▶ _TASK TO CARRY OUT_
Repeat the lines below exactly as written, please, from the line with "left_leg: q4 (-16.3" to the line with "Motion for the", both lines included, and no others.

▶ _SUPPLIED MATERIAL_
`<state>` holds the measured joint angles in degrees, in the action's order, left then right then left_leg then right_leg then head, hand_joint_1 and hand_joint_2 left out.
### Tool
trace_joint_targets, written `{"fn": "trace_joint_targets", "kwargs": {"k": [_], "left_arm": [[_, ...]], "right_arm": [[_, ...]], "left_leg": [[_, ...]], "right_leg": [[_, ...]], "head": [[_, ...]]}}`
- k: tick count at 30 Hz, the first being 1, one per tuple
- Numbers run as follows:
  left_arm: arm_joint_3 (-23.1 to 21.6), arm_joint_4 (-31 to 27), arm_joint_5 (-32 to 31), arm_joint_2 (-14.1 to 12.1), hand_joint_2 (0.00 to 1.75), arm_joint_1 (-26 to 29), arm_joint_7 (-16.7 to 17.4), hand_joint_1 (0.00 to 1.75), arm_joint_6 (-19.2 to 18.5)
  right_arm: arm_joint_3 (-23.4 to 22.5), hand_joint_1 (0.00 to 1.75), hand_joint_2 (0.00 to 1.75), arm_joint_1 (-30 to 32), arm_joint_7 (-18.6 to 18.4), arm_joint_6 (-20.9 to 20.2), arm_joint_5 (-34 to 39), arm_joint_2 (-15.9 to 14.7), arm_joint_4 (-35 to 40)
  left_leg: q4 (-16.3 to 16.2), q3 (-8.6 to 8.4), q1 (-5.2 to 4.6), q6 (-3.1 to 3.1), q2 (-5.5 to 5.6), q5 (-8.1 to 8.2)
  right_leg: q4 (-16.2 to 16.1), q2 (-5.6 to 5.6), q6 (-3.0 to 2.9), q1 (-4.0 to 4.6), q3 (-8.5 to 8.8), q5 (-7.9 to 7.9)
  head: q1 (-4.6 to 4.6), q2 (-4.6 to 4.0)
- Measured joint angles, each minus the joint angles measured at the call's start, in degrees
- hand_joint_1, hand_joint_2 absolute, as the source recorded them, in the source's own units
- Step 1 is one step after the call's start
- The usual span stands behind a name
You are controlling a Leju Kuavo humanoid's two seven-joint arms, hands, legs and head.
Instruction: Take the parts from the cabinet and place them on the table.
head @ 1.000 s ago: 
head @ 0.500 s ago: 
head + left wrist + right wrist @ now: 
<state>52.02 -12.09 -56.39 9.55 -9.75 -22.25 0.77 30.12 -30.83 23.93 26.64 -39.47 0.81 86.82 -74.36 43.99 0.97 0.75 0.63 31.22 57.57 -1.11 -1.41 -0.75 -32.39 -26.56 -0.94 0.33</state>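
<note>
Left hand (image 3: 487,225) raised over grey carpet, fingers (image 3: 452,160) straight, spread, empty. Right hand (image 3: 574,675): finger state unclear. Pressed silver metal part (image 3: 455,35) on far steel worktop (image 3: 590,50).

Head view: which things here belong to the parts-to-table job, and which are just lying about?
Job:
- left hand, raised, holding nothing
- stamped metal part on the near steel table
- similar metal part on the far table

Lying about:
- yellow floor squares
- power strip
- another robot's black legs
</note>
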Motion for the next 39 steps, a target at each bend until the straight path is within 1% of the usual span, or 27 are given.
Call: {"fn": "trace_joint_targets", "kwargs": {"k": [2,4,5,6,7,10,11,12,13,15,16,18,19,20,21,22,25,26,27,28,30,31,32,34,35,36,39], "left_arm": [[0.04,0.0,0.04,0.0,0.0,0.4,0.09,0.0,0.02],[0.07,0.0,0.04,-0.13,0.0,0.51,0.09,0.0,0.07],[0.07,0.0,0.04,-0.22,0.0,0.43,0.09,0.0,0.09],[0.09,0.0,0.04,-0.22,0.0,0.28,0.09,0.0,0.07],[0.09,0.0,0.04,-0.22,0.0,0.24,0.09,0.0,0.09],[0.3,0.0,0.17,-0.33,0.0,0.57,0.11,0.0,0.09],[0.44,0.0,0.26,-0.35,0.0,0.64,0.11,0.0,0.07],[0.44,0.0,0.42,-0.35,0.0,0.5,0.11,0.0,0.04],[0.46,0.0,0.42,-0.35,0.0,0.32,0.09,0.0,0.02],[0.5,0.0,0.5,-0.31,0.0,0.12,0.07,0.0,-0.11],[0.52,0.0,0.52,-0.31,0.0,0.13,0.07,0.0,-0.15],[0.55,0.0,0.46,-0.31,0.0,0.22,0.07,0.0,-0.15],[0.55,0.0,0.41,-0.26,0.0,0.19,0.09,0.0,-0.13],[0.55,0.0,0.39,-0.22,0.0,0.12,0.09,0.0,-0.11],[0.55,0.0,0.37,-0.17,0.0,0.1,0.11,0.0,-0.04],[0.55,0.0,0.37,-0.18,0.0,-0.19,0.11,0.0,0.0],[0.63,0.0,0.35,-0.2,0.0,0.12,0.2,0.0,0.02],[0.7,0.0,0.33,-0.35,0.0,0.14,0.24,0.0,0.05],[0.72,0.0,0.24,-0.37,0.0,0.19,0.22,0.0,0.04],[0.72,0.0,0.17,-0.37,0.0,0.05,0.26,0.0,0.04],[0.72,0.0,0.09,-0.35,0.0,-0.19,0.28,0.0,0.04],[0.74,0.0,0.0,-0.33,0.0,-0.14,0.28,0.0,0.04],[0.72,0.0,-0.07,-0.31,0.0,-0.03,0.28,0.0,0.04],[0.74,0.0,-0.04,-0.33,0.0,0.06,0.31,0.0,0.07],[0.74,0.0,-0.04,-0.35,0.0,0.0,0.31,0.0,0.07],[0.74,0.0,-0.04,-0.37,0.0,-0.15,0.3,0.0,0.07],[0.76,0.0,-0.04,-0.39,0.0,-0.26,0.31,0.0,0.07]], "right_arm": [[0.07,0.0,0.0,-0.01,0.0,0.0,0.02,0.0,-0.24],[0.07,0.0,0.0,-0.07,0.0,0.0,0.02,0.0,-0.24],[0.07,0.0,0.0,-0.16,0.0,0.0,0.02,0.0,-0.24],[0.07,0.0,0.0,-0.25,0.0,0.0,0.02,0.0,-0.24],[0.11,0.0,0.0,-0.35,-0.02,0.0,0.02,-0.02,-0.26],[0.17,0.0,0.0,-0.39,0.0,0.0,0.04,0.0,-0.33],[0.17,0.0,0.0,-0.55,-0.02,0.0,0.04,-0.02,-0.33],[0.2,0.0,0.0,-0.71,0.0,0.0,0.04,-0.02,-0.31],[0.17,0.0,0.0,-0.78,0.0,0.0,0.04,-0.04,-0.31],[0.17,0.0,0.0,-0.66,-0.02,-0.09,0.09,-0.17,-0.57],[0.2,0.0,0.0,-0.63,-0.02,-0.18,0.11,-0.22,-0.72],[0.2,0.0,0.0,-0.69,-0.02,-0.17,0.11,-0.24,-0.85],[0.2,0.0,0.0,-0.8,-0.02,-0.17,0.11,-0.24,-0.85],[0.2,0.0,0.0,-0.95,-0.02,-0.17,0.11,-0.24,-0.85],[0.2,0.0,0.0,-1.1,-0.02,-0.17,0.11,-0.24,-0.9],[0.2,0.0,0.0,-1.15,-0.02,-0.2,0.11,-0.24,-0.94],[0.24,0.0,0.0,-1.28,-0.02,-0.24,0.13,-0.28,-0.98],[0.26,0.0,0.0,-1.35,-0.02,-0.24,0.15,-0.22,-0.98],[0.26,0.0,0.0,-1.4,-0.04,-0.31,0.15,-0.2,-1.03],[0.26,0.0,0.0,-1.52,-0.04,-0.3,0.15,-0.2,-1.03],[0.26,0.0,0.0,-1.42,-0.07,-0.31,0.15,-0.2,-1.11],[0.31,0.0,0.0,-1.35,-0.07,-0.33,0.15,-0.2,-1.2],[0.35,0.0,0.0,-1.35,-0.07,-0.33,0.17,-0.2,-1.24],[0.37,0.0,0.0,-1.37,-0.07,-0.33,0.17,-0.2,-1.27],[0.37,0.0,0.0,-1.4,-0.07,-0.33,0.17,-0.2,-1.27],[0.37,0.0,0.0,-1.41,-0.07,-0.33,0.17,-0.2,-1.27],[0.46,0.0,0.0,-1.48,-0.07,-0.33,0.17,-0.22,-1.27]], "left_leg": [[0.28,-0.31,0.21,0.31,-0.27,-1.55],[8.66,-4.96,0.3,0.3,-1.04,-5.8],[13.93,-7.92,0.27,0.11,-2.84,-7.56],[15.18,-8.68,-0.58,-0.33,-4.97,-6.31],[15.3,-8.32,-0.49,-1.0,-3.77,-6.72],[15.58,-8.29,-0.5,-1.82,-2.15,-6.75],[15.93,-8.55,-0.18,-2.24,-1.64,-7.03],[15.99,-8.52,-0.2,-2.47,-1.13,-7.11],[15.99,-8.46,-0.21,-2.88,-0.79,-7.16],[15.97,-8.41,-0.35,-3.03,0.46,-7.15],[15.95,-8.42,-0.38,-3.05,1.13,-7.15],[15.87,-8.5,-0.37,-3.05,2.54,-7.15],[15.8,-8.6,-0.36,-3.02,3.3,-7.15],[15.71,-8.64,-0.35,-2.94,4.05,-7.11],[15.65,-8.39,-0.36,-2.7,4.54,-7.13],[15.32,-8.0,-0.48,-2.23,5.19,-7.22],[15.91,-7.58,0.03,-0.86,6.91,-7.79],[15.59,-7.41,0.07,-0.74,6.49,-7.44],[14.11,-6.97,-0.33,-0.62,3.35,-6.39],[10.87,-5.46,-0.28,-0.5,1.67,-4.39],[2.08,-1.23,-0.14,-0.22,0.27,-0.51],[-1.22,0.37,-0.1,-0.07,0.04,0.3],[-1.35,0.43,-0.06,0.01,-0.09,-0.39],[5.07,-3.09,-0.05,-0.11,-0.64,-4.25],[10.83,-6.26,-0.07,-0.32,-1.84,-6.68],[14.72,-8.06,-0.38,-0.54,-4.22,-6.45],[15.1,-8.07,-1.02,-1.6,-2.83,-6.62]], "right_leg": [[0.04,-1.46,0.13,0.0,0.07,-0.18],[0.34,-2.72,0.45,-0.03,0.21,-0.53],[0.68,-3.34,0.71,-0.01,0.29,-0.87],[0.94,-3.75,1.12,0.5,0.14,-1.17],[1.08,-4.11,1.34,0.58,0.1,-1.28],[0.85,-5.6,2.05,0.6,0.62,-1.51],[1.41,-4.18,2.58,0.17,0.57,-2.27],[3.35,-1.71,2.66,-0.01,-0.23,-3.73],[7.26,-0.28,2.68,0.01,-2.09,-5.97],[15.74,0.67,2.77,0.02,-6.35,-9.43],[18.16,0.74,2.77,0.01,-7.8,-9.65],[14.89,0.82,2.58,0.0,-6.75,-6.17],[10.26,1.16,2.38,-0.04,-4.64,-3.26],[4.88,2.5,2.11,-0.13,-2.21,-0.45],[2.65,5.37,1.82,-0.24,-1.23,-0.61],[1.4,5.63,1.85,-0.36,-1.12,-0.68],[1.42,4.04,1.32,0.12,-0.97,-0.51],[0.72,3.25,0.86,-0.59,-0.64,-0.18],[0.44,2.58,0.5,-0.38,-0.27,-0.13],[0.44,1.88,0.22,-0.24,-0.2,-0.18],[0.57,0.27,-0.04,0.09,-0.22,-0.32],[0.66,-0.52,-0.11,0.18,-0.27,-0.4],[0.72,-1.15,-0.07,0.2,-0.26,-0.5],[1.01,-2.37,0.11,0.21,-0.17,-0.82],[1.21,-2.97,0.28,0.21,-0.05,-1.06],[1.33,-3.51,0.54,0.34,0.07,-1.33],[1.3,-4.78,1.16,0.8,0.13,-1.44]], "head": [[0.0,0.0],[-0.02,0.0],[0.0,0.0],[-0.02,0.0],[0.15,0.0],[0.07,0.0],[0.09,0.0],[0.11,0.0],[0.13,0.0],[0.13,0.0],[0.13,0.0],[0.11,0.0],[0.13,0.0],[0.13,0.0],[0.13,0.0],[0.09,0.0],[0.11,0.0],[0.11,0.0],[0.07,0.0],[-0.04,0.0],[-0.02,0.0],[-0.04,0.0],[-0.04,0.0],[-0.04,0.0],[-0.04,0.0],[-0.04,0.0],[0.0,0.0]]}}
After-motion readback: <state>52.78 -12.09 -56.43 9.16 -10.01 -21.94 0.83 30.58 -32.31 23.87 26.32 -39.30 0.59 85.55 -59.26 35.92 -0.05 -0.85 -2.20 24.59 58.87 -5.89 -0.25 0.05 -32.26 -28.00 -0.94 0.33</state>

▶ _SOLUTION TO THE EXERCISE_
  left_leg: q4 (-16.3 to 16.2), q3 (-8.6 to 8.4), q1 (-5.2 to 4.6), q6 (-3.1 to 3.1), q2 (-5.5 to 5.6), q5 (-8.1 to 8.2)
  right_leg: q4 (-16.2 to 16.1), q2 (-5.6 to 5.6), q6 (-3.0 to 2.9), q1 (-4.0 to 4.6), q3 (-8.5 to 8.8), q5 (-7.9 to 7.9)
  head: q1 (-4.6 to 4.6), q2 (-4.6 to 4.0)
- Measured joint angles, each minus the joint angles measured at the call's start, in degrees
- hand_joint_1, hand_joint_2 absolute, as the source recorded them, in the source's own units
- Step 1 is one step after the call's start
- The usual span stands behind a name
You are controlling a Leju Kuavo humanoid's two seven-joint arms, hands, legs and head.
Instruction: Take the parts from the cabinet and place them on the table.
head @ 1.000 s ago: 
head @ 0.500 s ago: 
head + left wrist + right wrist @ now: 
<state>52.02 -12.09 -56.39 9.55 -9.75 -22.25 0.77 30.12 -30.83 23.93 26.64 -39.47 0.81 86.82 -74.36 43.99 0.97 0.75 0.63 31.22 57.57 -1.11 -1.41 -0.75 -32.39 -26.56 -0.94 0.33</state>
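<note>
Left hand (image 3: 487,225) raised over grey carpet, fingers (image 3: 452,160) straight, spread, empty. Right hand (image 3: 574,675): finger state unclear. Pressed silver metal part (image 3: 455,35) on far steel worktop (image 3: 590,50).

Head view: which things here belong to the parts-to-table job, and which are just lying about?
Job:
- left hand, raised, holding nothing
- stamped metal part on the near steel table
- similar metal part on the far table

Lying about:
- yellow floor squares
- power strip
- another robot's black legs
</note>
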Motion for the next 39 steps, a target at each bend until the straight path is within 1% of the usual span, or 27 are given.

The exercise has been carried out completely.